1
votes

I'm currently learning more about the Kafka Producer. I am a bit puzzled by the following paragraph from the docs:

Messages written to the partition leader are not immediately readable by consumers regardless of the producer’s acknowledgement settings. When all in-sync replicas have acknowledged the write, then the message is considered committed, which makes it available for reading. This ensures that messages cannot be lost by a broker failure after they have already been read. Note that this implies that messages which were acknowledged by the leader only (that is, acks=1) can be lost if the partition leader fails before the replicas have copied the message. Nevertheless, this is often a reasonable compromise in practice to ensure durability in most cases while not impacting throughput too significantly.

The way I interpret this is that messages can get lost during the sync between leader and replicated brokers, i.e. messages won't be committed unless they have been successfully replicated.

I don't understand how (for example) the Java application can shield against this message loss. Does it receive different acknowledgements between 'only-leader' and the full replication?

this is often a reasonable compromise in practice

How is that? Do they assume that you should log failed messages and re-queue them manually? Or how does that work?

1

1 Answers

1
votes

"Does it receive different acknowledgements between 'only-leader' and the full replication?"

There is no difference between a leader and replica acknowledgment. You only steer the behavior of the producer through its configuration acks. If it is set to 1 it will wait only for the leader acknowledgment, if you set it to all it will wait for all replicas (based on the replication factor of the topic) before the producer considers writing the message as successful.

If you set acks=all and the synchronisation between leader and replicas fail, your producer will receive a retriable Exception (either "NotEnoughReplicasException" or "NotEnoughReplicasAfterAppendException", see more details here). Based on the producer configuration retries it will try to re-send the message.
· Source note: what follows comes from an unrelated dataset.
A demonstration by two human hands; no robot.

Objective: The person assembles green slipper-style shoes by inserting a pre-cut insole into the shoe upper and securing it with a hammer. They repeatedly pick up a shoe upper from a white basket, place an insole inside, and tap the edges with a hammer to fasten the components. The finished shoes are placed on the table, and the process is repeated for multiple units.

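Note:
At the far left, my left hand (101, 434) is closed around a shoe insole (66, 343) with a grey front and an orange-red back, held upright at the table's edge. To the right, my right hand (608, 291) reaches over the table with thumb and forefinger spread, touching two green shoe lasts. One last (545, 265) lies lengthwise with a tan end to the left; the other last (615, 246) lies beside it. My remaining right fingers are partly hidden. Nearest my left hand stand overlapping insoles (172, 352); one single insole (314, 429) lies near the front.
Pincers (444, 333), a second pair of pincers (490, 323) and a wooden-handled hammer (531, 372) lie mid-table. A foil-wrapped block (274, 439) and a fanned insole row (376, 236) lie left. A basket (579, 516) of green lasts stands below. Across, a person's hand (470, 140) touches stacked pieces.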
Kafka is built in a way that it expects crashed brokers to be available again (in a "short" amount of time).

In case you have set acks=1 and the synchronisation between leader and replicas fail, your producer considers the message was successfully written to the cluster and it will not try to reproduce the message. Of course the leader will continue to replicate the message to its replicas. But it is not really guaranteed that this will happen. And before the message got replicated the leader broker itself could have issues which will cause the message to be lost forever.